When bootstrapping a typical workload cluster with a stacked master configuration, kubeadm typically generates all the necessary public key infrastructure (certificate authority and associated certificates). In the case of an external etcd cluster, though, some of these certificates already exist, and you need a mechanism to provide those to CAPI.

This page gave me the first hint on how it should be handled, and this upstream document finishes it out. Using Kubernetes Secrets, you can provide the certificates necessary to CAPI.

To create the required Secrets, you’ll need four files from the etcd cluster:

  1. The etcd certificate authority (CA) certificate
  2. The etcd CA’s private key
  3. The API server etcd client certificate
  4. The API server etcd client private key

Files #1 and #2 are, in the event of a typical kubeadm-bootstrapped etcd cluster, found at /etc/kubernetes/pki/etcd/ca.{crt,key}. Files #3 and #4 are typically found at /etc/kubernetes/pki/apiserver-etcd-client.{crt,key}. (Keep in mind these paths may change depending on how the etcd cluster was created.)

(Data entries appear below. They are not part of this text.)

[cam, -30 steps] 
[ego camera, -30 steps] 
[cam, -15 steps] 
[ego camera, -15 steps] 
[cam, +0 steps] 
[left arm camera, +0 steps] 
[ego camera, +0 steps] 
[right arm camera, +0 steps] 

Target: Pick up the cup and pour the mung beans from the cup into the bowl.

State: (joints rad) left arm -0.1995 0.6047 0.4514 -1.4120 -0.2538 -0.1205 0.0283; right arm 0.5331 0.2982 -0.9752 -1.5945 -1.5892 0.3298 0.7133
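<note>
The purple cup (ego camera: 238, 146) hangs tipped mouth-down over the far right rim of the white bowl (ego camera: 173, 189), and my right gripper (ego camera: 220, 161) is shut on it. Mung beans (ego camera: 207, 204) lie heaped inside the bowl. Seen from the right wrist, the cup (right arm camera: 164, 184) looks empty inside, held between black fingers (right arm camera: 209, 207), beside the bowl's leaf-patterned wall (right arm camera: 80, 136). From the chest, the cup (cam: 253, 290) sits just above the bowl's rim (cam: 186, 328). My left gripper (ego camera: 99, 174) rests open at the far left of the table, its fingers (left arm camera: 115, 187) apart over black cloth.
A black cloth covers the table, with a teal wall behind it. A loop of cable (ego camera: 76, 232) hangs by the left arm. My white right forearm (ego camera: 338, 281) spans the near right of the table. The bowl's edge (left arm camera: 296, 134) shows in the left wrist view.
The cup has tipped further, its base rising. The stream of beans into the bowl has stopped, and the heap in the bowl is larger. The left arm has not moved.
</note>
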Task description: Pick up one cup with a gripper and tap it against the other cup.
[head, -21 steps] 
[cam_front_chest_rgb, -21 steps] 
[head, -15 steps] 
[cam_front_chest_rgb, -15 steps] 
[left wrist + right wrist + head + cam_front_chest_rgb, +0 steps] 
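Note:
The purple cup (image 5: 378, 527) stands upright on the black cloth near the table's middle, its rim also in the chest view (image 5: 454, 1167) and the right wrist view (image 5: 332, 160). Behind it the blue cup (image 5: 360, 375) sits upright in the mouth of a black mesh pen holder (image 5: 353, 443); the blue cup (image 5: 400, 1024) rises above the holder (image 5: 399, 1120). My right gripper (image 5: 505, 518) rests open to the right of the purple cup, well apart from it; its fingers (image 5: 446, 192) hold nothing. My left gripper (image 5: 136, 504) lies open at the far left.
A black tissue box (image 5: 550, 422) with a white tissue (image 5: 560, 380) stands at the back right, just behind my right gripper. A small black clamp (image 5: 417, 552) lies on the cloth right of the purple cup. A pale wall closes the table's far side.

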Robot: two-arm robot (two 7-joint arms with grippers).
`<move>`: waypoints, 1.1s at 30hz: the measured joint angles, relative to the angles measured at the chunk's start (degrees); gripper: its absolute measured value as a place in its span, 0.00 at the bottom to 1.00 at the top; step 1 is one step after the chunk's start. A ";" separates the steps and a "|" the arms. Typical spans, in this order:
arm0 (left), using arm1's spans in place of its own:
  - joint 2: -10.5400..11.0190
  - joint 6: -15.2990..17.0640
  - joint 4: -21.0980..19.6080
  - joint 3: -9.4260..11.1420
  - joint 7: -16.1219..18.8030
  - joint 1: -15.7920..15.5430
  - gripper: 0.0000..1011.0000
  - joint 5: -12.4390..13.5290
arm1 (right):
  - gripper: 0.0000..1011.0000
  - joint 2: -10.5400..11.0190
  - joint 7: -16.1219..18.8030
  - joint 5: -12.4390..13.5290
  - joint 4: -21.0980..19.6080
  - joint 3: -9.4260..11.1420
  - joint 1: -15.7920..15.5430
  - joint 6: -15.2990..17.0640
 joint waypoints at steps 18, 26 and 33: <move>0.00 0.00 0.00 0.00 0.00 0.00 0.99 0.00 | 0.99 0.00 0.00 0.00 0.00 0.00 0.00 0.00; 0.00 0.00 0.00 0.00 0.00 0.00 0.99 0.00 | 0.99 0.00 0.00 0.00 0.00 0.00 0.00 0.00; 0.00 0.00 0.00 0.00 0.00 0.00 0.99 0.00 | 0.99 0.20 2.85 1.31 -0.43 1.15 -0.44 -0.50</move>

Once you have this files, create the first Secret using this command:

kubectl create secret tls <cluster-name>-apiserver-etcd-client \
--cert /path/to/apiserver-etcd-client.crt \
--key /path/to/apiserver-etcd-client.key

Next, create the second Secret with this command:

kubectl create secret tls <cluster-name>-etcd \
--cert /path/to/etcd/ca.crt --key /path/to/etcd/ca.key

In both of these commands, you’ll need to replace <cluster-name> with the name of the workload cluster you’re going to create with CAPI.

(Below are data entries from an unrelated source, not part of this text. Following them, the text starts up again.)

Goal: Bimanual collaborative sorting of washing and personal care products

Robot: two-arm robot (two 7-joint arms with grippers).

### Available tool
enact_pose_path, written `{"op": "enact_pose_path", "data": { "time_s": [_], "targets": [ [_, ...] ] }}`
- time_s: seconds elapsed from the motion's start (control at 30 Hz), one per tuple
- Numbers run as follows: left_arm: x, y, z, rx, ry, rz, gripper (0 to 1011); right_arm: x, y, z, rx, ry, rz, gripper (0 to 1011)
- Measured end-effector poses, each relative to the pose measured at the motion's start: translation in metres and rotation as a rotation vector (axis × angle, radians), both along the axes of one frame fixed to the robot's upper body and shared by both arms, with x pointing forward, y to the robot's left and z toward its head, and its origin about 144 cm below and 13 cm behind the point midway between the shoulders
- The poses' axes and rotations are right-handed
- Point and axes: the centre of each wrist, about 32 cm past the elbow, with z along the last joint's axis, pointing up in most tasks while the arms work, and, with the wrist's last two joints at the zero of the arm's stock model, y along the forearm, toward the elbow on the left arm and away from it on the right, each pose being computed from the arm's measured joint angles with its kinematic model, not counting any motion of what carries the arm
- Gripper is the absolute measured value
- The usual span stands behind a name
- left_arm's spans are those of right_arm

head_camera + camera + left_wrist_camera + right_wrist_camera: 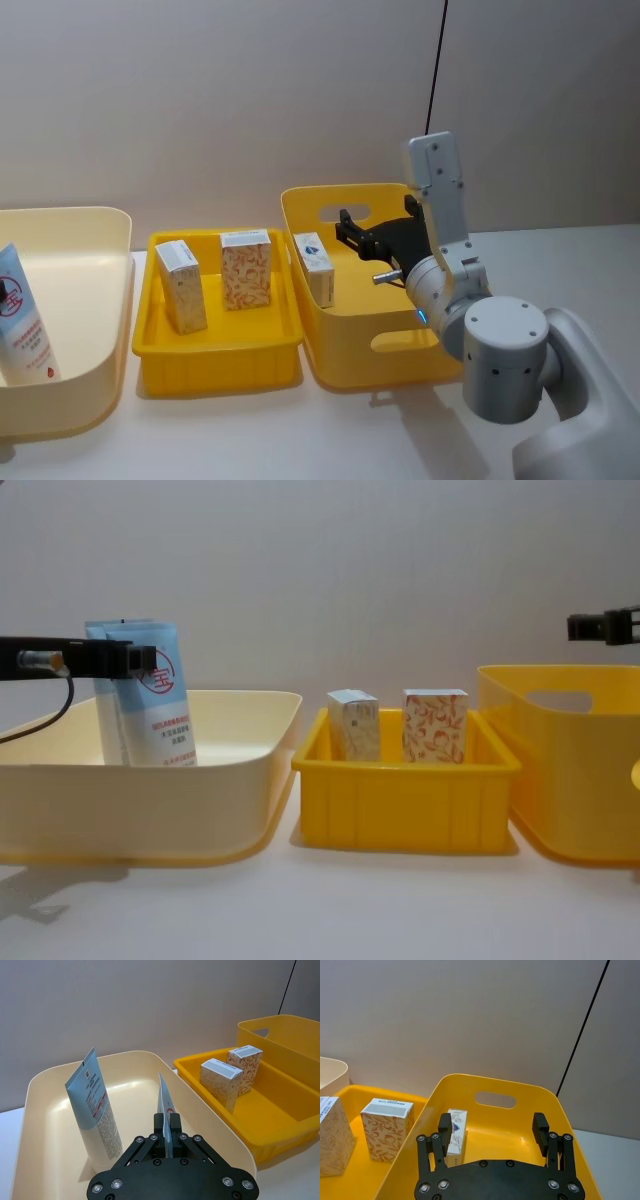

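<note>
Pinching the logo tube (160, 715) near its top, left gripper (166, 1121) holds it upright in the cream bin (45, 1125) just beside the second tube (95, 1105); red ringed mark looks like 宝, fine print unreadable. Right gripper (492, 1127) hangs spread over the tall yellow bin (495, 1085), white carton (455, 1127) against its wall; pale-print carton (181, 285) and orange-print carton (246, 268) stand in the low tray (220, 365).

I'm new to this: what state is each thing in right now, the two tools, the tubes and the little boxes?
Left tool: shut on the logo tube, over the cream bin.
Logo tube: upright, gripped.
Second tube: standing free in the cream bin.
Right tool: open, empty, over the deep yellow bin.
White carton: upright inside the deep yellow bin.
Orange-print carton: upright in the shallow yellow tray.
Pale-print carton: upright in that tray.
</note>
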Motion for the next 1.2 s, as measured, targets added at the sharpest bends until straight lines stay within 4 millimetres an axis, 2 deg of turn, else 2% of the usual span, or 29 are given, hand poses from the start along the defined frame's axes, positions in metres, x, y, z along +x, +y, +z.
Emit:
{"op": "enact_pose_path", "data": {
  "time_s": [1.2],
  "targets": [
    [0.0001,-0.0001,0.0000,0.000,0.000,0.000,70,0.0000,0.0000,0.0000,0.000,0.000,0.000,1001]
  ]
}}
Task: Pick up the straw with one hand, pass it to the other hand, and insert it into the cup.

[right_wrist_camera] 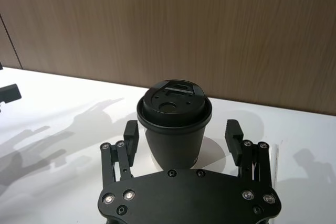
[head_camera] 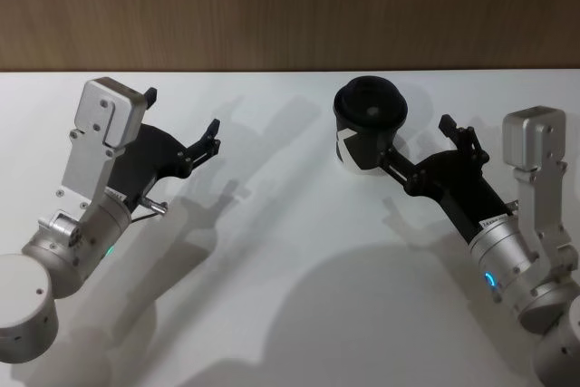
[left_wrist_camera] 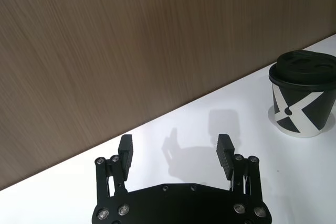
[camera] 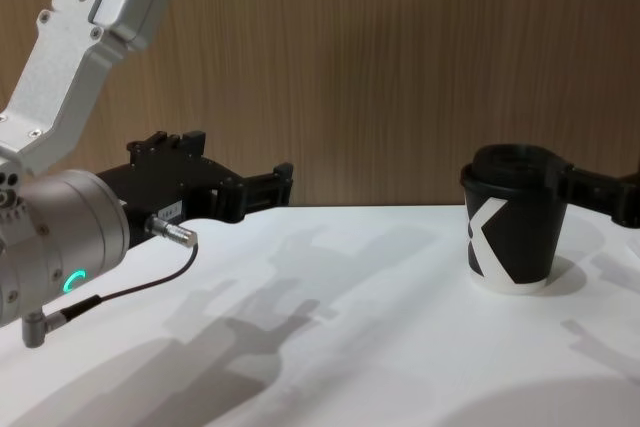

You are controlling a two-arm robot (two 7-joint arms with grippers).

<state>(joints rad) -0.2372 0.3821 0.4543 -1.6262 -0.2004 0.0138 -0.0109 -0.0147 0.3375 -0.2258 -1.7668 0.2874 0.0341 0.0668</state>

If you are going to create your workload cluster in a specific namespace on the management cluster, you’ll want to be sure you create these Secrets in the same namespace.

Once the Secrets are in place, the next step is to modify the CAPI manifests.

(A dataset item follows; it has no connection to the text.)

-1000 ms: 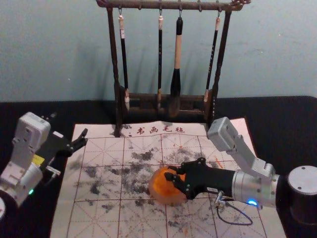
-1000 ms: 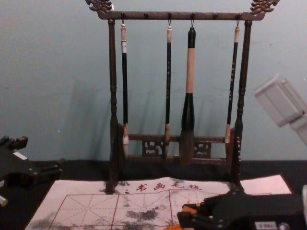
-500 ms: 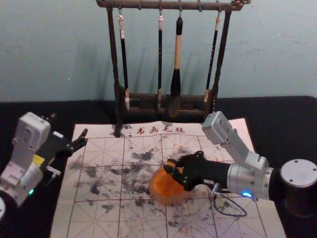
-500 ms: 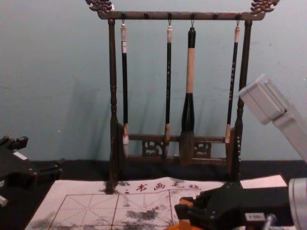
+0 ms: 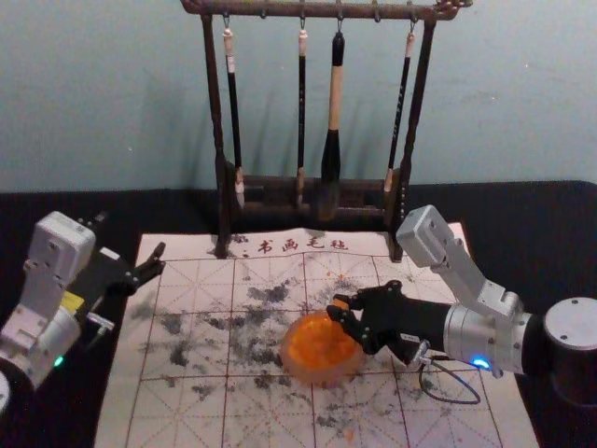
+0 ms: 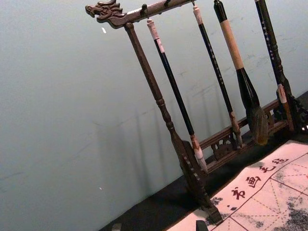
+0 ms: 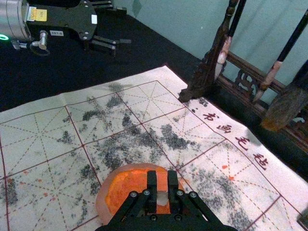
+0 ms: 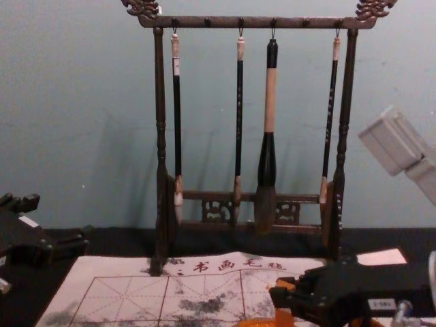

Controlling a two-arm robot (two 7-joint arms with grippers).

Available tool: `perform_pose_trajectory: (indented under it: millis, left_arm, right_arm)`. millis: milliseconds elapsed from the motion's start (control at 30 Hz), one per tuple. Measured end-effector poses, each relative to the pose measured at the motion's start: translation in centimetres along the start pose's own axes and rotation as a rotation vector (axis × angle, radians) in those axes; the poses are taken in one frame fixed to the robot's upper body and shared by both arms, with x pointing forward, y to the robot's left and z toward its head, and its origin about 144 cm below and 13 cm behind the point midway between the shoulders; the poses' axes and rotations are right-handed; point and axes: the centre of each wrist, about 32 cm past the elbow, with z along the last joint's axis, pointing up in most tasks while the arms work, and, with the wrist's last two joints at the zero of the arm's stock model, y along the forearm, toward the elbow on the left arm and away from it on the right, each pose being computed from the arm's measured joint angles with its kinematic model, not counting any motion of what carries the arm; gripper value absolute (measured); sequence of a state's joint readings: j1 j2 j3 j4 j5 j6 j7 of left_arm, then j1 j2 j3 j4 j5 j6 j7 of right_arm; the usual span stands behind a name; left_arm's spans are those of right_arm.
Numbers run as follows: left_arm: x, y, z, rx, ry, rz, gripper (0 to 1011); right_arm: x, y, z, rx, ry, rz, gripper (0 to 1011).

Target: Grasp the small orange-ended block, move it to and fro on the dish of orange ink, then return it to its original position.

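Here, block (image 7: 162, 181) clamped in right tool (image 5: 337, 309), near dish's rim (image 5: 319, 380); left tool (image 5: 131, 237) agape at left.

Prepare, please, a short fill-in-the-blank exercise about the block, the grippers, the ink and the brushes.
The small block is held in the robot's ____ gripper.
The other gripper is not shut but ____.
The ink is coloured ____.
From the rack hang ____ brushes.

right; open; orange; four
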State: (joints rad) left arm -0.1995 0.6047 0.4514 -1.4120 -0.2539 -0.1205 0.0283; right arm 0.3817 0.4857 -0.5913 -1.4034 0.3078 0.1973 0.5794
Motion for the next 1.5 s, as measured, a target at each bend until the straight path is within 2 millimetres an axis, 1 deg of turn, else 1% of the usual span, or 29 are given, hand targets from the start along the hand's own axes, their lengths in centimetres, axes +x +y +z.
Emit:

Updating the CAPI Manifests

The first change is configuring the CAPI manifests to use an external etcd cluster. CAPI v1alpha3 introduces the KubeadmControlPlane object, and the KubeadmControlPlane object has a KubeadmConfigSpec that contains the equivalent of a valid kubeadm configuration file. This is the section you’ll need to modify to instruct CAPI to create a workload cluster with an external etcd cluster.

Here’s a snippet (unrelated entries have been removed for the sake of brevity) of YAML to add to the KubeadmControlPlane object in order to use an external etcd cluster:

spec:
  kubeadmConfigSpec:
    clusterConfiguration:
      etcd:
        external:
          endpoints:
            - https://ip-10-11-12-13.us-west-2.compute.internal:2379
            - https://ip-10-11-14-15.us-west-2.compute.internal:2379
            - https://ip-10-11-16-17.us-west-2.compute.internal:2379
          caFile: /etc/kubernetes/pki/etcd/ca.crt
          certFile: /etc/kubernetes/pki/apiserver-etcd-client.crt
          keyFile: /etc/kubernetes/pki/apiserver-etcd-client.key

Obviously, you’d want to use the correct hostnames for the nodes in the external etcd cluster (the names above have been randomized). The certificate files referenced here will be created by CAPI using the Secrets created in the previous section.

The second change is to instruct CAPI to use the existing VPC where the etcd cluster resides. (Technically, this isn’t required, but this sidesteps the need for VPC peering and similar configurations). For that, you can refer to the upstream documentation for using existing AWS infrastructure, which indicates you need to add the following to your CAPI workload manifest (this is in the spec field for the AWSCluster object):

spec:
  networkSpec:
    vpc:
      id: vpc-0123456789abcdef0

You will want to ensure that your existing AWS infrastructure is appropriately configured for use with CAPI; again, refer to the upstream documentation for full details.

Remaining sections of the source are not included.